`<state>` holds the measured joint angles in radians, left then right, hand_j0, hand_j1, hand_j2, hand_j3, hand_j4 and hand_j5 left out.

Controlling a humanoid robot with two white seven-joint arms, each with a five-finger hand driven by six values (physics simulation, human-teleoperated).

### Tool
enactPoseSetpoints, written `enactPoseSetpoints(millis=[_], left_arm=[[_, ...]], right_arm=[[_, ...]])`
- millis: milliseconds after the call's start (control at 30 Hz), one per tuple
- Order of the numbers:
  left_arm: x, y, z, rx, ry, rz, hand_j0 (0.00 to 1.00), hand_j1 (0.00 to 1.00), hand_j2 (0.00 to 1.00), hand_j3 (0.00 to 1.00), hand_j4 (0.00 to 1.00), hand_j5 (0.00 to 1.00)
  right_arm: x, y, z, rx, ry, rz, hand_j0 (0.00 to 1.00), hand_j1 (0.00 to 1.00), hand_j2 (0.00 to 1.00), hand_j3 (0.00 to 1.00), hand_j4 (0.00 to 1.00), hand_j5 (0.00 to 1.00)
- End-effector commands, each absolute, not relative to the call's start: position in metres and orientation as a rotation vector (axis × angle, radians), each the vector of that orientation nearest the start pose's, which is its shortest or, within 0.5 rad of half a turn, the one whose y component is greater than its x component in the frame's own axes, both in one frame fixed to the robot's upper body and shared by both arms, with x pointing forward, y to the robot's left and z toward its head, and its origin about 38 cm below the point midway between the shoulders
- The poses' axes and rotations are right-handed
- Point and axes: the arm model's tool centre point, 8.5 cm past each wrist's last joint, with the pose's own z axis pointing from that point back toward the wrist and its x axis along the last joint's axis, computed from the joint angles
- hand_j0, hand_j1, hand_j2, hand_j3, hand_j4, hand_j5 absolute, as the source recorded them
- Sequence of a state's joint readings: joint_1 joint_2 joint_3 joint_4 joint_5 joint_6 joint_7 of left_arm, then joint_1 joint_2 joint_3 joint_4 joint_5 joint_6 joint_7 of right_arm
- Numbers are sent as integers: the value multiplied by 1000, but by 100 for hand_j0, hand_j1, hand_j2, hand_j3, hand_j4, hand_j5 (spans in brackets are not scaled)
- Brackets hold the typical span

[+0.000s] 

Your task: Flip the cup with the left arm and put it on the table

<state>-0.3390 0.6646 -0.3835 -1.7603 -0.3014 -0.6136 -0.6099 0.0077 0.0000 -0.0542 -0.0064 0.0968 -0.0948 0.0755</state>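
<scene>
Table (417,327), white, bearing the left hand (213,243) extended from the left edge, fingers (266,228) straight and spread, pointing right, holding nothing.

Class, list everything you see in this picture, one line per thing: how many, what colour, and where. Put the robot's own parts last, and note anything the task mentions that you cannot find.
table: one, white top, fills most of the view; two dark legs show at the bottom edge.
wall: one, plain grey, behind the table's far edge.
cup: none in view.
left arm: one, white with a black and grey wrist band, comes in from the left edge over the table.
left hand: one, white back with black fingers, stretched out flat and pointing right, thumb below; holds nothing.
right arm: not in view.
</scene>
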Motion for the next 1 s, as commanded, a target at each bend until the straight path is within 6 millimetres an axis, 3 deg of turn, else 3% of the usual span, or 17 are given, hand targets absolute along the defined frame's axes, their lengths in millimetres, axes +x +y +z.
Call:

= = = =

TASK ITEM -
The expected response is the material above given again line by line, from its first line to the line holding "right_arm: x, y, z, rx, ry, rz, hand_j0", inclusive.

RESPONSE -
`<state>` holds the measured joint angles in radians, left then right, hand_j0, hand_j1, hand_j2, hand_j3, hand_j4 and hand_j5 left out.

Controlling a humanoid robot with two white seven-joint arms, each with a five-finger hand driven by six values (physics simulation, human-teleoperated).

### Tool
enactPoseSetpoints, written `enactPoseSetpoints(millis=[_], left_arm=[[_, ...]], right_arm=[[_, ...]])`
- millis: milliseconds after the call's start (control at 30 Hz), one per tuple
- Order of the numbers:
  left_arm: x, y, z, rx, ry, rz, hand_j0 (0.00 to 1.00), hand_j1 (0.00 to 1.00), hand_j2 (0.00 to 1.00), hand_j3 (0.00 to 1.00), hand_j4 (0.00 to 1.00), hand_j5 (0.00 to 1.00)
  right_arm: x, y, z, rx, ry, rz, hand_j0 (0.00 to 1.00), hand_j1 (0.00 to 1.00), hand_j2 (0.00 to 1.00), hand_j3 (0.00 to 1.00), hand_j4 (0.00 to 1.00), hand_j5 (0.00 to 1.00)

Nothing remains to be added to the output.